Description of the task:
Every line of the data is to be transcribed as it stands.
::::
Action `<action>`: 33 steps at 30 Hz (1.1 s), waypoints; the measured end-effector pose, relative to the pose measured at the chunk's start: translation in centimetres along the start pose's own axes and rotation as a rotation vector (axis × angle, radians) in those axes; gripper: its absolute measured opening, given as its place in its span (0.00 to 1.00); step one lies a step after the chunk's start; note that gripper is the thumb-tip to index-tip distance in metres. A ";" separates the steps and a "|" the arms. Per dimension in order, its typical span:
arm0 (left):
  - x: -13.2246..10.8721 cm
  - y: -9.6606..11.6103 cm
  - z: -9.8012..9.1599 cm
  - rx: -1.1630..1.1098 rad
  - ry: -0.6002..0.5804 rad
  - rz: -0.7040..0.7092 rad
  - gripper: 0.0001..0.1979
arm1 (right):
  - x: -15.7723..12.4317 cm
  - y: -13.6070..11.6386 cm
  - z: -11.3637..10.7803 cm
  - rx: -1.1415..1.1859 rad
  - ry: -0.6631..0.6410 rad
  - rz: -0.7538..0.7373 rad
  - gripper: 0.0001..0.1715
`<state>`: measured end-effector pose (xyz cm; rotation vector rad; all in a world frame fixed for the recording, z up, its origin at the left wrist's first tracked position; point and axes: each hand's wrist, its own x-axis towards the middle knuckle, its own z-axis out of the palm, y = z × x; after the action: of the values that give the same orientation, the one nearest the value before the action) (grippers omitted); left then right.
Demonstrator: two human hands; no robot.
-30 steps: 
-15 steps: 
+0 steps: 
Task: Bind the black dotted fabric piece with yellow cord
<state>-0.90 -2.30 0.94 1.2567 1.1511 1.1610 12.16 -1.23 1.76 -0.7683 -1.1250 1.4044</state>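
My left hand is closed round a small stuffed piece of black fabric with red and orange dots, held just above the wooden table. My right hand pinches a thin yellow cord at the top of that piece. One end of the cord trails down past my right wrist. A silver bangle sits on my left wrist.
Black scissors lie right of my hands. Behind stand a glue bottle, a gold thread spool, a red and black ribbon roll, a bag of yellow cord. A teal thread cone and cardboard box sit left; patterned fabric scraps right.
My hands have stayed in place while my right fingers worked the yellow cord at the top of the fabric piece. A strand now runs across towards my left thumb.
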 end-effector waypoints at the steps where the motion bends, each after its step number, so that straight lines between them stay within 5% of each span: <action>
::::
Solution for this problem:
Action `<action>`: 33 steps at 30 Hz (1.1 s), waypoints; the measured end-effector pose, relative to the pose measured at the chunk's start: translation in centimetres along the start pose's own axes and rotation as a rotation vector (axis × angle, radians) in those axes; gripper: its absolute measured opening, given as its place in its span (0.00 to 1.00); step one lies a step after the chunk's start; note that gripper is the thumb-tip to index-tip distance in metres. A ";" separates the steps and a "|" the arms. Per dimension in order, its typical span:
arm0 (left):
  - x: -13.2246..10.8721 cm
  - y: -9.6606..11.6103 cm
  - z: -9.8012..9.1599 cm
  - rx: -1.1630..1.1098 rad
  - ry: -0.6002..0.5804 rad
  - rz: -0.7040..0.7092 rad
  - gripper: 0.0001..0.1979
arm1 (right):
  - x: -15.7723..12.4317 cm
  - y: -13.6070..11.6386 cm
  - z: -11.3637..10.7803 cm
  - rx: -1.1415..1.1859 rad
  - ry: -0.6631..0.6410 rad
  - rz: -0.7538..0.7373 rad
  - gripper: 0.0001..0.1715
`<state>`: measured end-effector pose (xyz cm; rotation vector rad; all in a world frame fixed for the recording, z up, its origin at the left wrist's first tracked position; point and axes: each hand's wrist, its own x-axis towards the middle knuckle, its own z-axis out of the palm, y = z × x; after the action: of the values that give the same orientation, the one nearest the value before the action) (grippers omitted); left then right.
Demonstrator: two human hands; no robot.
-30 steps: 
-15 steps: 
+0 steps: 
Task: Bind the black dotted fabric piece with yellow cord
<state>-0.90 -2.30 0.94 1.2567 1.1511 1.1610 12.16 -1.23 1.76 -0.7683 -1.1250 1.4044</state>
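My left hand is closed round a small stuffed piece of black fabric with red and orange dots, held just above the wooden table. My right hand pinches a thin yellow cord at the top of that piece. One end of the cord trails down past my right wrist. A silver bangle sits on my left wrist.
Black scissors lie right of my hands. Behind stand a glue bottle, a gold thread spool, a red and black ribbon roll, a bag of yellow cord. A teal thread cone and cardboard box sit left; patterned fabric scraps right.
My hands have stayed in place while my right fingers worked the yellow cord at the top of the fabric piece. A strand now runs across towards my left thumb.
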 end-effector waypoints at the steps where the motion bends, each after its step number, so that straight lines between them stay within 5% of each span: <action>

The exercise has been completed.